[Exercise description]:
Leave out the pictures and set down the rest of the listing below word for word.

[Data segment]:
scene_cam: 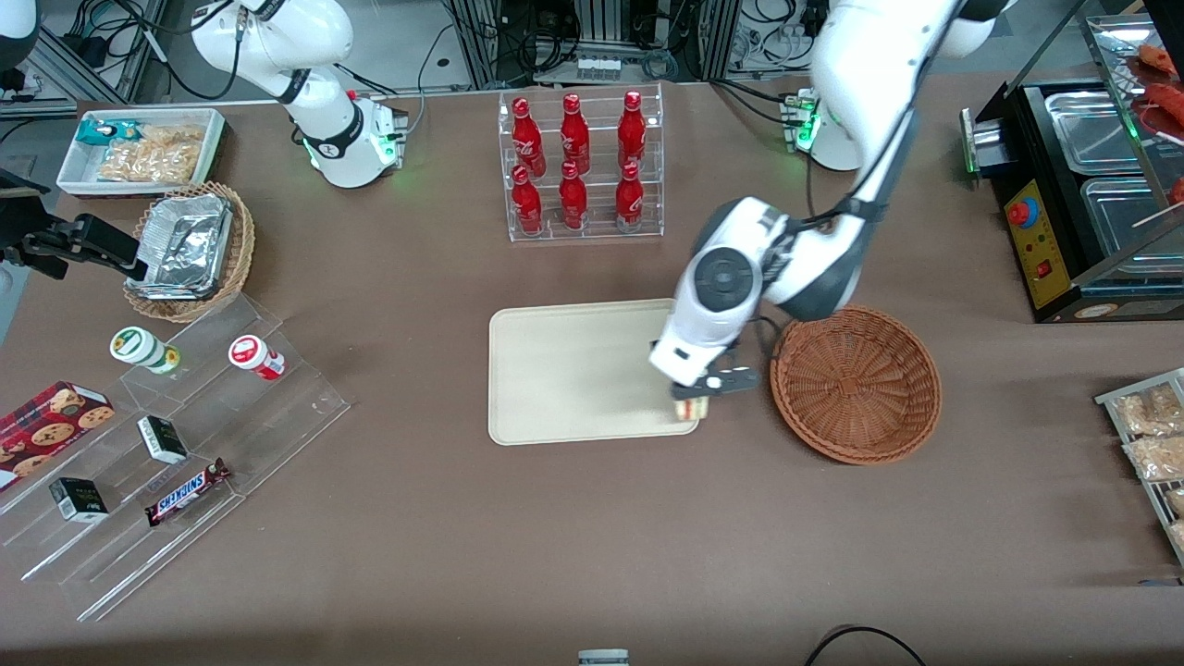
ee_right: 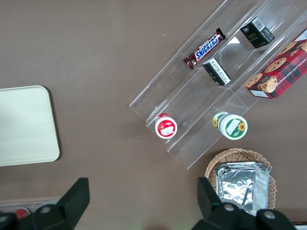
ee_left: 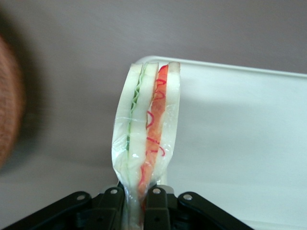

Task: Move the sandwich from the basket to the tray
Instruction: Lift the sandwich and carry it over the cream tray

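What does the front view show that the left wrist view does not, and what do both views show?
Only the front view shows the round reddish-brown woven wicker basket whole and empty, the clear rack of red bottles, and the left arm's claw over the corner of the flat beige rectangular tray nearest the basket. Only the left wrist view shows the black fingers shut on the wrapped sandwich wedge of pale bread, with its red and green filling layers clear. Both show the sandwich in the claw at the tray's corner.
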Robot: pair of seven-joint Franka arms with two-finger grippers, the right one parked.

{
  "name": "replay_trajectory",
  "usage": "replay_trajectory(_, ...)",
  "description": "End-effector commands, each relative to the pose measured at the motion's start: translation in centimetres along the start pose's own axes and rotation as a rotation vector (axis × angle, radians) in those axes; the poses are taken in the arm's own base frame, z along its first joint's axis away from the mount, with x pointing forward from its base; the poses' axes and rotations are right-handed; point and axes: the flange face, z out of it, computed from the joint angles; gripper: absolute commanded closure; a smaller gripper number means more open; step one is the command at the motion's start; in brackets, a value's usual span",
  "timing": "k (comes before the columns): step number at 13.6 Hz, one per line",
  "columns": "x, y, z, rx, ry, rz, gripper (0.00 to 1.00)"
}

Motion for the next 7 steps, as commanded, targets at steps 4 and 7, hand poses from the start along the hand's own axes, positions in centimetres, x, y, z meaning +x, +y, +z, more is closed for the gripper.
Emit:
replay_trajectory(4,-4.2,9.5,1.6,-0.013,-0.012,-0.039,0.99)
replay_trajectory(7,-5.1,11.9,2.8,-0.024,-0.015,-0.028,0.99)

[Answer to the exercise]:
scene_cam: 
ee_right: 
ee_left: 

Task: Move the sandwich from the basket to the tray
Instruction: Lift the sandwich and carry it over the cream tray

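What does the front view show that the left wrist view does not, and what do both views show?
Only the front view shows the round reddish-brown woven wicker basket whole and empty, the clear rack of red bottles, and the left arm's claw over the corner of the flat beige rectangular tray nearest the basket. Only the left wrist view shows the black fingers shut on the wrapped sandwich wedge of pale bread, with its red and green filling layers clear. Both show the sandwich in the claw at the tray's corner.
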Robot: pair of seven-joint Franka arms with two-finger grippers, the right one parked.

{
  "name": "replay_trajectory",
  "usage": "replay_trajectory(_, ...)",
  "description": "End-effector commands, each relative to the pose measured at the motion's start: translation in centimetres along the start pose's own axes and rotation as a rotation vector (axis × angle, radians) in those axes; the poses are taken in the arm's own base frame, z along its first joint's axis away from the mount, with x pointing forward from its base; the poses' axes and rotations are right-handed; point and axes: the flange face, z out of it, computed from the joint angles; gripper: absolute commanded closure; a smaller gripper number means more open; step one is the command at the motion's start; in brackets, a value's usual span",
  "timing": "k (comes before the columns): step number at 13.6 Hz, one per line",
  "columns": "x, y, z, rx, ry, rz, gripper (0.00 to 1.00)"
}

Motion for the next 7 steps, as commanded, targets at steps 4 and 7, hand poses from the start along the hand's own axes, positions in centimetres, x, y, z meaning +x, +y, +z, more is closed for the gripper.
Emit:
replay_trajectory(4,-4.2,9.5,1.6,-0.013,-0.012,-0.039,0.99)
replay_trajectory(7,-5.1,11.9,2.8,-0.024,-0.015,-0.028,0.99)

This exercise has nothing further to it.